Raising a Stink about Perfume for RC Week
As my first RC week as an RRT approaches, I sit and wonder what it is all about. For Nurses Week the hospital staff does everything they can to swoon over the nurses: They give them gifts, they order lunch out for the week, and there are raffles and balloons.
But, then Respiratory Care Week comes and there is maybe a day of pizza lunch and a sign in the department. This leads me to wonder if the week should be renamed Respiratory Appreciation Week or if it is more a time for us therapists to go out and educate the public on respiratory information. Either way, from what I have seen, it is not celebrated appropriately.

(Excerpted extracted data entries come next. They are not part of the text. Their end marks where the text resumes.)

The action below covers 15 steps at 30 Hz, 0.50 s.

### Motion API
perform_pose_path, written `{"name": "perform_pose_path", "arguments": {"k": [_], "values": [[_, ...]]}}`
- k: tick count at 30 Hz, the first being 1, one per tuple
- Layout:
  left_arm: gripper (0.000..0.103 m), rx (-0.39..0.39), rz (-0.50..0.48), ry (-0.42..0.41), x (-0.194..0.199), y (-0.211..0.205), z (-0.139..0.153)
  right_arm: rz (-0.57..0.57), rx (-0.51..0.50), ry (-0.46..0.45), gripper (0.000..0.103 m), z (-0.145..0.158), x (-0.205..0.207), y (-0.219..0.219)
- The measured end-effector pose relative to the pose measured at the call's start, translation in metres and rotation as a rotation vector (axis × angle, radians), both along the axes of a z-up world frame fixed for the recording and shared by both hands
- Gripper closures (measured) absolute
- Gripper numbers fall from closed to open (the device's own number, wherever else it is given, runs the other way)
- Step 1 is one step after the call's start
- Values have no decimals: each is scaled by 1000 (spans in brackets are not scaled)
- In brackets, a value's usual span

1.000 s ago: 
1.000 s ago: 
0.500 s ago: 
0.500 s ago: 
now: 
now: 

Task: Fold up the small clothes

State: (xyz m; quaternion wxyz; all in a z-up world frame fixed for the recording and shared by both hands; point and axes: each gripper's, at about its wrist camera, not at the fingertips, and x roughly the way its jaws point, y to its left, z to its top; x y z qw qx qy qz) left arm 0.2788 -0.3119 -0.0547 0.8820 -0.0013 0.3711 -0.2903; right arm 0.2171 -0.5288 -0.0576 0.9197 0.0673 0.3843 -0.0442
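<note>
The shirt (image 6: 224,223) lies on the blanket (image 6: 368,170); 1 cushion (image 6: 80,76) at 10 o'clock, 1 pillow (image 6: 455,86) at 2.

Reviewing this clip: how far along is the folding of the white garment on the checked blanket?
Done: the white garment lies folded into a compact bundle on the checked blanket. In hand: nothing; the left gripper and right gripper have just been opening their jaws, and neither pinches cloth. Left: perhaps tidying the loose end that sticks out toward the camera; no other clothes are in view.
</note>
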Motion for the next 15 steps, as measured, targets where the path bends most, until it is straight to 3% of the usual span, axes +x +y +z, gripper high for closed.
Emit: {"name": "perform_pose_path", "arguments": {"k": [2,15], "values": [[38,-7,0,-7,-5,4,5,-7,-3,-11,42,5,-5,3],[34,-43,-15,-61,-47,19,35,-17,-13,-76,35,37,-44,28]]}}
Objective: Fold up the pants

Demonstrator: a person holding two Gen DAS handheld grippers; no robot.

There is a respiratory topic that has been on my mind lately that I would like to educate the public on and that is perfume! This is the arch nemesis of respiratory therapists everywhere. I had a patient a couple of weeks ago who called for a PRN and when I walked in the room I couldn't breathe! I felt like someone took the air right out of my lungs, and I do not have respiratory disease. There was enough perfume in the room that I could smell it all the way down at the nurses station (five rooms away.)
I educated the wheezy patient about perfume and reactive airways and explained to her the reason she cannot breathe; she insisted it had nothing to do with the perfume.
I spoke with the nurse on duty who waved me off with, "Well, she doesn't listen." The nurse didn't really care because this is not her area. After I scoured the hospital for an exhaust fan to break up the smell in the room, the patient was breathing fine again. Well, two hours goes by and I receive another call for this patient ... I go downstairs and voilà: Fan is off, more perfume is on, patient is wheezing again!
This is not just an ailment of hospitalized patients. I was in the mall a few times with my nephew who has asthma and a group of teenage girls, or older ladies, or just some women with dampened olfactory senses, would go by with their buckets of perfume on and he would break out into an all-out wheeze session which would require him to use his "pumper." When I asked him about it he said it happens "whenever the smelly ladies walk by."
I wish there was some type of law against perfume use right up there with smoking! What is the difference to an asthmatic the source of their inability to breath? I get headaches from perfume and scents, so being trapped in the theater behind sally-sprays-a-lot sucks for me too, but not as much as it does for those people who stop breathing as a result of someone else's inconsideration. Maybe for RC week I will make little cards up with a perfume bottle with the circle and line through it (like you see for smoking) and educate the public.